(Records from a dataset)
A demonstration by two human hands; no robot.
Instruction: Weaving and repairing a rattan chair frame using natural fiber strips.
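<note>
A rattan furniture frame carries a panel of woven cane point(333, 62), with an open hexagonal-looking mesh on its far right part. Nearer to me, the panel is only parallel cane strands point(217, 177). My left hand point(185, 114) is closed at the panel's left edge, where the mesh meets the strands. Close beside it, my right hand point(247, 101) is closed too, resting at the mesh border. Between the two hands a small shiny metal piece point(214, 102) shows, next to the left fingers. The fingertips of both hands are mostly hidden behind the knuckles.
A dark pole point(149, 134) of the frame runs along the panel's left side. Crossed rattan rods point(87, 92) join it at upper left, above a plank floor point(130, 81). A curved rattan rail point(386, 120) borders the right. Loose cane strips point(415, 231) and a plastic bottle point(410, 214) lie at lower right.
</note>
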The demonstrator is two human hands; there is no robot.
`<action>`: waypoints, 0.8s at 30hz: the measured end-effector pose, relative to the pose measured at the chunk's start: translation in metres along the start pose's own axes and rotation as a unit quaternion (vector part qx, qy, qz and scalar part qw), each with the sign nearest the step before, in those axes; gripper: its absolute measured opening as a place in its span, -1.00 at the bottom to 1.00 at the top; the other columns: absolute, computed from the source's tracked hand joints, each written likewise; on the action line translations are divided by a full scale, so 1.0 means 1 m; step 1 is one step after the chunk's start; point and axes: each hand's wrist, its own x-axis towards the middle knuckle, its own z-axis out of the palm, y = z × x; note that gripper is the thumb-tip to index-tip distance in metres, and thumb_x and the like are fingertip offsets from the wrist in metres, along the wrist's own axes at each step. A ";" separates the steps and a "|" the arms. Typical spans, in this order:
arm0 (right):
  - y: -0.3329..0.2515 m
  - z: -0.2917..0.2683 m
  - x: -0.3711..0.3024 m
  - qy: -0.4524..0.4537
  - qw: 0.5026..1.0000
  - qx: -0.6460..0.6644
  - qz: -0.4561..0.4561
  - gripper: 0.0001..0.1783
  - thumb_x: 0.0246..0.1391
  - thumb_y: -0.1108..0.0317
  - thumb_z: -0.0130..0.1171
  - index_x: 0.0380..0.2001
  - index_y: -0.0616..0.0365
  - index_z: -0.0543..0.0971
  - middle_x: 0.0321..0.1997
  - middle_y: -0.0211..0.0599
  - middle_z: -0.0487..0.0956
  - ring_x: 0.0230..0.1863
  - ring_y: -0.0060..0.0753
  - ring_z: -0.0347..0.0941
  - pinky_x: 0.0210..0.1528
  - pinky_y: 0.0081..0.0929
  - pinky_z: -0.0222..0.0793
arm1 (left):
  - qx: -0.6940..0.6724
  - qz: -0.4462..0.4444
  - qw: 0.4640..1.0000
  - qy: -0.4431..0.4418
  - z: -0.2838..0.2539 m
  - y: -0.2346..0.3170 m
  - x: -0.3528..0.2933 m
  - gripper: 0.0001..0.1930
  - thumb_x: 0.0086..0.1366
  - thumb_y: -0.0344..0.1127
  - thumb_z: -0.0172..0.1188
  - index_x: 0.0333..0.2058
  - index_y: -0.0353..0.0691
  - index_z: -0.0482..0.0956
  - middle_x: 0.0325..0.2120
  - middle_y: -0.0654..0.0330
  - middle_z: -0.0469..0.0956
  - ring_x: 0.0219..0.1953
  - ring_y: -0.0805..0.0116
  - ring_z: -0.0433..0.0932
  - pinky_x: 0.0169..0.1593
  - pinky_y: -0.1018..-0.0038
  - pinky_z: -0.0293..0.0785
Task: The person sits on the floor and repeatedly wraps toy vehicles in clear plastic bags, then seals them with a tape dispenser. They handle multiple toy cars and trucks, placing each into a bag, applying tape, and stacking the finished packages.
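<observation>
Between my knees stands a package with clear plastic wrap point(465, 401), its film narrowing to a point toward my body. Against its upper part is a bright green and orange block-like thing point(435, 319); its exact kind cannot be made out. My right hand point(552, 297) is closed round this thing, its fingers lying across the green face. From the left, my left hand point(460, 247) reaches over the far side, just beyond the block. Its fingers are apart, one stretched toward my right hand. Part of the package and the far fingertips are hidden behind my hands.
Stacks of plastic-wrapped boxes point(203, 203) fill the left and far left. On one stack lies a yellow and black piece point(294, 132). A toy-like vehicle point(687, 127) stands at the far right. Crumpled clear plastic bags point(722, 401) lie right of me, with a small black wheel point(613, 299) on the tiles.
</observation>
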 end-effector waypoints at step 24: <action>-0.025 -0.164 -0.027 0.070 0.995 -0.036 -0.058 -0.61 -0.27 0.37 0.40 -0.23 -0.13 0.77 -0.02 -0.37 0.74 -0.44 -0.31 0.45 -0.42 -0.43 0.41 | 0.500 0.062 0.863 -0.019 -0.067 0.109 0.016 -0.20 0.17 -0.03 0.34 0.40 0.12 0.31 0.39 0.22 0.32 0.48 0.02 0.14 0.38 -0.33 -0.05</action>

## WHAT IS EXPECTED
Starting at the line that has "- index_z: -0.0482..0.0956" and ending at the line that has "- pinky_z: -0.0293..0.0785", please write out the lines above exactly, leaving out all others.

## OUTPUT BELOW
  - index_z: -0.0482..0.0956
  - middle_x: 0.0325..0.2120
  - middle_y: -0.0654..0.0330
  - middle_z: -0.0469..0.0956
  - ring_x: 0.0219..0.1953
  - ring_y: -0.0805..0.0116
  - ring_z: -0.0433..0.0932
  - pinky_x: 0.0169..0.1593
  - pinky_y: -0.1018..-0.0038
  - pinky_z: -0.0293..0.0785

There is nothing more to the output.